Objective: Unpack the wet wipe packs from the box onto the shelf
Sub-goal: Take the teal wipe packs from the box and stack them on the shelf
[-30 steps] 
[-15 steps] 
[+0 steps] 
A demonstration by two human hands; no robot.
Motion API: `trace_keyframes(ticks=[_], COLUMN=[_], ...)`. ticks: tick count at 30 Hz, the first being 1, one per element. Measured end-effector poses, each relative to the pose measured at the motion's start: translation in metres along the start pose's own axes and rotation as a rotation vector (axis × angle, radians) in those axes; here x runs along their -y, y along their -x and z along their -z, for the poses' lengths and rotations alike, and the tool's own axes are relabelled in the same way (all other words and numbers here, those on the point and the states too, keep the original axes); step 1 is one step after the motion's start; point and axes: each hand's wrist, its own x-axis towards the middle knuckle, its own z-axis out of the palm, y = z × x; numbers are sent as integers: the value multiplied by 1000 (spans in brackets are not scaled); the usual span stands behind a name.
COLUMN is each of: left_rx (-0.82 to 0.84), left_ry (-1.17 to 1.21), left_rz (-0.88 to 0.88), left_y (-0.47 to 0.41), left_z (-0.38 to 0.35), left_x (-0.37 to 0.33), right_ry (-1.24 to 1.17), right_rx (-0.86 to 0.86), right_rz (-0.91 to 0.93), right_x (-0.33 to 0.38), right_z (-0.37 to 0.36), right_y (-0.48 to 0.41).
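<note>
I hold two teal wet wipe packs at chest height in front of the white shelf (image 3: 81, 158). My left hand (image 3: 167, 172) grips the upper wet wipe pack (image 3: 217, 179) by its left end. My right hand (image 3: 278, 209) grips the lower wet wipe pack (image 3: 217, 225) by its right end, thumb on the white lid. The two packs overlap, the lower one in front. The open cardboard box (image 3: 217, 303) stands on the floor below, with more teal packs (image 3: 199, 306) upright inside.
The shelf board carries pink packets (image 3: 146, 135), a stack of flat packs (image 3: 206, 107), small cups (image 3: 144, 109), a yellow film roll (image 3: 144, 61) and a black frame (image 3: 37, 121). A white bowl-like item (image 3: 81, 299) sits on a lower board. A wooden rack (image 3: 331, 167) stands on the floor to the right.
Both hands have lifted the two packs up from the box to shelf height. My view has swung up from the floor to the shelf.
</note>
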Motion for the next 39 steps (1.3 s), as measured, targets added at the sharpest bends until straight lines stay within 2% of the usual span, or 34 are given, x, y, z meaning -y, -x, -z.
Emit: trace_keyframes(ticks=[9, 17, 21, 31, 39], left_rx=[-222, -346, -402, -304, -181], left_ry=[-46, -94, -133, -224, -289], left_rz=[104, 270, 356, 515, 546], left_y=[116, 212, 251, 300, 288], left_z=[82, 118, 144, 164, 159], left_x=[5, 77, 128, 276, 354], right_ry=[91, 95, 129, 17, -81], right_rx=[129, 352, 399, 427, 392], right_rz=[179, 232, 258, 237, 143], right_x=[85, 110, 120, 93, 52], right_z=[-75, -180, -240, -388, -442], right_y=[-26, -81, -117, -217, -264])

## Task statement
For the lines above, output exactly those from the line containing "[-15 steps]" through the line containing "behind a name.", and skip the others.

## Your solution
[-15 steps] 
[+0 steps] 
A demonstration by two human hands; no robot.
Motion API: `trace_keyframes(ticks=[_], COLUMN=[_], ...)`. ticks: tick count at 30 Hz, the first being 1, one per element. Measured end-effector poses, each relative to the pose measured at the motion's start: translation in metres along the start pose's own axes and rotation as a rotation vector (axis × angle, radians) in those axes; here x runs along their -y, y along their -x and z along their -z, for the poses' lengths and rotations alike, and the tool's own axes are relabelled in the same way (all other words and numbers here, those on the point and the states too, keep the original axes); step 1 is one step after the motion's start; point and axes: each hand's wrist, its own x-axis towards the middle knuckle, its own z-axis out of the palm, y = z × x; numbers are sent as integers: the value multiplied by 1000 (spans in brackets are not scaled); the usual span stands behind a name.

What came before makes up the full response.